The light grew dimmer as the last of the candle melted down, and when it snuffed out, the darkness fell over us. The smell of smoke bled through the air. I couldn’t see Eamon’s face anymore, but I could sense him, the warmth of his body on the other side of the bed. His arm so close to mine that if I moved even an inch, I could touch him. And somehow, I knew what I’d find. I could predict the feel of his skin, the hair that thickened along his forearm and the bones that framed his arm.
His hand found mine, moving up my wrist to my elbow, and my fingers slipped beneath the sleeve of his shirt. We held on to each other, Annie sleeping between us.
It was the first time since I’d come through the door that I didn’t feel like I was broken in two, and it wasn’t until that moment, the red door skipping through my mind, that I realized this was the first day since I came here that I hadn’t looked for it.
No, I hadn’t thought of it. Not even once.
Twenty-Four
The only person who knew the whole truth—all of it—was me. I just had to remember.
Annie was up first, feet shuffling from the sitting room as she rubbed her sleep-heavy eyes. I had a dress out waiting for her, and I helped her into it quietly as Eamon slept, braiding her hair down her back before I tied a little satin ribbon to its end. The strands were like silk in my fingers, that sweet smell of her filling my chest.
When she was dressed, I peeled one of the boiled eggs on the counter and cut a peach into slices, removing the skins without even thinking about it. The fact that she didn’t like them was another dredged-up detail that had the feel of something I’d always known.
I rifled through the chest of Eamon’s clothes until I found one of his button-up work shirts, a blue cotton with brown buttons. I pulled it on, tying up my hair with a bandana while I looked at myself in the mirror.
By the time he woke, I had breakfast ready, and Annie was on her way to Esther’s. I stood in the kitchen, coffee cup in hand, and I had his waiting. Black—he drank it black, I remembered.
He stalled when he came around the corner, eyes dropping to the shirt of his I was wearing.
“We’re smoking the fields today,” I said, before he could get out whatever he was thinking. “All of them. We’ll cut and clear as we go. Re-dig the ditches that need it.”
“What are you doing? Where’s Annie?”
“I had Margaret take her to Esther’s. She’s staying there tonight, too, in case we have to work late.”

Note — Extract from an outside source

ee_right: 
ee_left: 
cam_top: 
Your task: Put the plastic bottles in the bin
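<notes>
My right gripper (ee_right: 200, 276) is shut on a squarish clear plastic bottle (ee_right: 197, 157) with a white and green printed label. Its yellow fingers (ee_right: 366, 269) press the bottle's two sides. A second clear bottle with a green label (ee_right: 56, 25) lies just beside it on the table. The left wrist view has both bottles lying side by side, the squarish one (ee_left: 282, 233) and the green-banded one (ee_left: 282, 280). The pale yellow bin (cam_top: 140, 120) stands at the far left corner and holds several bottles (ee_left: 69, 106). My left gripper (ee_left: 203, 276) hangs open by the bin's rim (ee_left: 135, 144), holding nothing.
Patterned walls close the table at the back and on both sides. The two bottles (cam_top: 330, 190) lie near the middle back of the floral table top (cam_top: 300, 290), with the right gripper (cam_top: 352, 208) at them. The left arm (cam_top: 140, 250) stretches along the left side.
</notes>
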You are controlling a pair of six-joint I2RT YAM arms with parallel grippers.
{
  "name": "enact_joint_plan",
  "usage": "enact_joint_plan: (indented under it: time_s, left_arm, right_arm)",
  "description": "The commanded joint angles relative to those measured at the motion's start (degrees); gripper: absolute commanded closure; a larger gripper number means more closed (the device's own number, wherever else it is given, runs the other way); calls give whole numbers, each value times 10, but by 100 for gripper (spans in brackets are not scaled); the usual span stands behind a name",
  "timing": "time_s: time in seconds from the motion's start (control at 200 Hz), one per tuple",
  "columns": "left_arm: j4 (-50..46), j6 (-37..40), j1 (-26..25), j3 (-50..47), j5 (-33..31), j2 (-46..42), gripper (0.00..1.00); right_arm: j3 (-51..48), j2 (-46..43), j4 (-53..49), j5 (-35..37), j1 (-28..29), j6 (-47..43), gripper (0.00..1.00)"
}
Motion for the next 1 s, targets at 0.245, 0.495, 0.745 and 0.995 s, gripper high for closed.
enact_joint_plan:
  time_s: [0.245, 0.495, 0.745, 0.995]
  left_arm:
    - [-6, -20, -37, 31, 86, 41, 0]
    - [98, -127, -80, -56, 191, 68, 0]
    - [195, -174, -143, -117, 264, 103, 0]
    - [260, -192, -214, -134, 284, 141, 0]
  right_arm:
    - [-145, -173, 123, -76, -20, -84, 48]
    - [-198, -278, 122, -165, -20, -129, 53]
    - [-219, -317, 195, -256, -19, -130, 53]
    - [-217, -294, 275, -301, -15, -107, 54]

Something passed over his face that I couldn’t read, and it occurred to me that maybe he didn’t want to stay here alone with me. Annie’s presence in the house was like a safety net between us in more ways than one.
“June—”
“Look, I know you don’t want my help. But we both know you need it if you’re going to keep from losing that crop.” I met his eyes.
His jaw clenched, and we stood there staring each other down until his gaze fell to the coffee. He picked it up, taking a sip. That was all the answer I’d get out of him, but he wasn’t arguing. That was good enough for me.
I headed for the back door with my own coffee in hand. The sweet smell of honeysuckle stirred in the air as the sun warmed the wind. The soil was turned out in the rows where Eamon had already torn up the infected tobacco, and if we were going to get every single plant treated by nightfall, we had to start working.
Callie stamped her hooves excitedly behind the fence when I made it to the barn, mane flicking as she shook her head.
“Hi, Callie.” I caught her nose with my hand as I passed, stroking along her chin before I opened the door.
Eamon was behind me a moment later, hanging a bucket of oats for her on his way to the barn. He got straight to work, fetching two chains from where they were hung on the post. I took another long drink of my coffee before I set it down and rolled up my sleeves.
“Okay. Tell me what to do,” I said.
For a second, I thought I saw the shadow of a grin at the corner of Eamon’s mouth, but he turned away from me, crossing the barn to the racks that were stored on the opposite wall.
“What?”
“Nothing. I’ve just never known you to take orders.”